Geeignete Bauweisen: am besten leicht und vorgefertigt
Für Dachaufstockungen eignen sich aufgrund ihres geringen Gewichts Porenbetonsteine und wegen der extrem kurzen Bauzeit auch leichte, vorgefertigte Holzbauteile besonders gut. Die Bewohner der unteren Stockwerke können während der Bauarbeiten im Haus wohnen bleiben, wodurch in Mietobjekten kein Mietausfall droht.
Bei Baulückenschließungen bietet es sich an, vorgefertigte Wandbausätze zu nutzen, die – bereits fertig zugeschnitten – just in time auf die Baustelle geliefert und sofort verbaut werden.
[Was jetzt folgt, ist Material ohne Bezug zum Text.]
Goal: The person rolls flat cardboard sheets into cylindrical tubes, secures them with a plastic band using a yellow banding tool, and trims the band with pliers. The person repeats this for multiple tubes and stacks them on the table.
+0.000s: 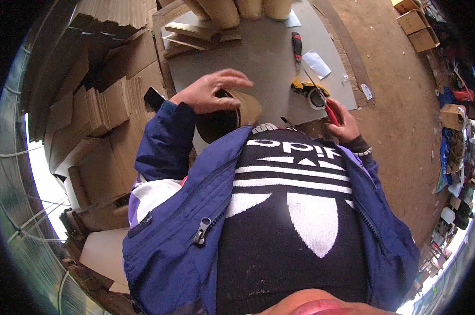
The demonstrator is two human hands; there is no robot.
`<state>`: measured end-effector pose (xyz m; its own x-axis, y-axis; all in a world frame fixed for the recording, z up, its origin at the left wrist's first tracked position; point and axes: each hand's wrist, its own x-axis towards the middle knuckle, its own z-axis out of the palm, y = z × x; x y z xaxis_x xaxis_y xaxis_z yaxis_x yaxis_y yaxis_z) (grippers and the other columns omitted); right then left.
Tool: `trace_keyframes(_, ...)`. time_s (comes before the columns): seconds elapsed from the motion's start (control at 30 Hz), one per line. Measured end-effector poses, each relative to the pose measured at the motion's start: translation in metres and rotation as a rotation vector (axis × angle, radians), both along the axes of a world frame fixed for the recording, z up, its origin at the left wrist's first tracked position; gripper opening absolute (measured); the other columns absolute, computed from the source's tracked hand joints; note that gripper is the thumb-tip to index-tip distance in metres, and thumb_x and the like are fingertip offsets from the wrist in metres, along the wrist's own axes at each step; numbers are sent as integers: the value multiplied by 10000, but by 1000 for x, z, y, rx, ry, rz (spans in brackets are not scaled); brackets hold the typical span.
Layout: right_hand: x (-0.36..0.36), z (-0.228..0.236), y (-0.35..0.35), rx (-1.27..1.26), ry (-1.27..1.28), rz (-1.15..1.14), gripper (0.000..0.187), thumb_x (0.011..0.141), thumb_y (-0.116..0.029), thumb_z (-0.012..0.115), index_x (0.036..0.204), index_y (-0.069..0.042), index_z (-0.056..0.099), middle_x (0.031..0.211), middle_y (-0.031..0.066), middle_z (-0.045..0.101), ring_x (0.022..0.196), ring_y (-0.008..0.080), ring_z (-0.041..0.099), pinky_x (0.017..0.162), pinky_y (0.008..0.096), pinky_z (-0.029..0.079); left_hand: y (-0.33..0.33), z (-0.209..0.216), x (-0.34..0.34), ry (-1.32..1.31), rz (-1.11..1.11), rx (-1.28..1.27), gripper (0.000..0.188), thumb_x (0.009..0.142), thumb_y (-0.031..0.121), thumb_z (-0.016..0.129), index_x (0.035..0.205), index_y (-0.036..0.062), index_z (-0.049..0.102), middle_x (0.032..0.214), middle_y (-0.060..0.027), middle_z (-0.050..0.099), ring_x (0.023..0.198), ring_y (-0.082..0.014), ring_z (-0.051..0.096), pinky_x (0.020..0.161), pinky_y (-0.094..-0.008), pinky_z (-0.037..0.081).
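Note:
My left hand (pixel 211 90) rests on top of a brown cardboard tube (pixel 232 116) that lies against my chest, fingers curved over its open dark end. My right hand (pixel 343 122) is closed around a red-handled tool (pixel 332 114) near the table's front edge. Just beyond that hand lies a yellow and black tape measure (pixel 311 92) with a strip of tape pulled out. A red and black utility knife (pixel 297 48) lies farther out on the grey table top (pixel 263 58).
Several more cardboard tubes (pixel 237 10) and flat cardboard strips (pixel 195 34) lie at the far end of the table. Stacks of flattened cardboard (pixel 101 105) fill the left side. Dirt floor (pixel 400 105) with small boxes (pixel 418 26) lies to the right.

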<state>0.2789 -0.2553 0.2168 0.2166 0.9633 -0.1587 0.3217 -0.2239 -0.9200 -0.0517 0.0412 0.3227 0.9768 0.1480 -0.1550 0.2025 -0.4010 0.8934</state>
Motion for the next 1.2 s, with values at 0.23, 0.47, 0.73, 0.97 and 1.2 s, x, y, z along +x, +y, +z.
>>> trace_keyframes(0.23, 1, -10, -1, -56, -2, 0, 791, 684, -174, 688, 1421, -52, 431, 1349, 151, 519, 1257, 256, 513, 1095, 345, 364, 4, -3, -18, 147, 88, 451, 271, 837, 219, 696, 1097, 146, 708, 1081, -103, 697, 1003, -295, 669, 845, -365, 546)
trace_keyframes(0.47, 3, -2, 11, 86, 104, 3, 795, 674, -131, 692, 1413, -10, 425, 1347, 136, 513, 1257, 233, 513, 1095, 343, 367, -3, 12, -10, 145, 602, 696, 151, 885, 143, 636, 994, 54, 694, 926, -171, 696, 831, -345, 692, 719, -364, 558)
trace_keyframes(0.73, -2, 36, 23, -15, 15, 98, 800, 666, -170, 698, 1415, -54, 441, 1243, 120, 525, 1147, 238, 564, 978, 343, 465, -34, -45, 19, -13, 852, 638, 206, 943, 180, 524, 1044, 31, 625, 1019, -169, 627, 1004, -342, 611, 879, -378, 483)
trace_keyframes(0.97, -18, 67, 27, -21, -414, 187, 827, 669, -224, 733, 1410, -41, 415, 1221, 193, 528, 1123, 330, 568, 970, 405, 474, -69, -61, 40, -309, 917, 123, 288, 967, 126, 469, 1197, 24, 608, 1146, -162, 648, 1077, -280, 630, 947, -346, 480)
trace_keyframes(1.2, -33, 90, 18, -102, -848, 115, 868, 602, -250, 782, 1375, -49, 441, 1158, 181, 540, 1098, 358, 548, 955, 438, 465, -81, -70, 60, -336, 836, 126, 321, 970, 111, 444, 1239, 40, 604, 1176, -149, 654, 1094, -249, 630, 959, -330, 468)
Eine mehrgeschossige Wand wird so in nur einem Tag fertig und die Belastung der Anrainer bleibt gering. Aus dem gleichen Grund erfreut sich auch das saubere und schnelle Bauen mit seriell vorgefertigten Modulen aus Holz oder Stahl in der Stadt gerade großer Beliebtheit.
So geht's auch: Aufstockung mit Tinyhouses
In Reutlingen wurden Tinyhouses auf eine Reihe von Garagen aufgesetzt und so insgesamt 160 m² bezahlbarer Wohnraum geschaffen. Hier stellen wir die Garagenaufstockung vor »
Bungalow aufstocken: So sieht das fertige Ergebnis aus
Heute genießt Familie Wagner diesen Traumblick über die Dächer der Stadt. In ihrem Bungalow, der als Aufstockung des Mehrfamilienhauses realisiert wurde, setzten sie bewusst auf große, deckenhohe Fenster, um den Ausblick jederzeit genießen zu können. Die großzügigen, lichtdurchfluteten Räume bieten einen hohen Wohnkomfort.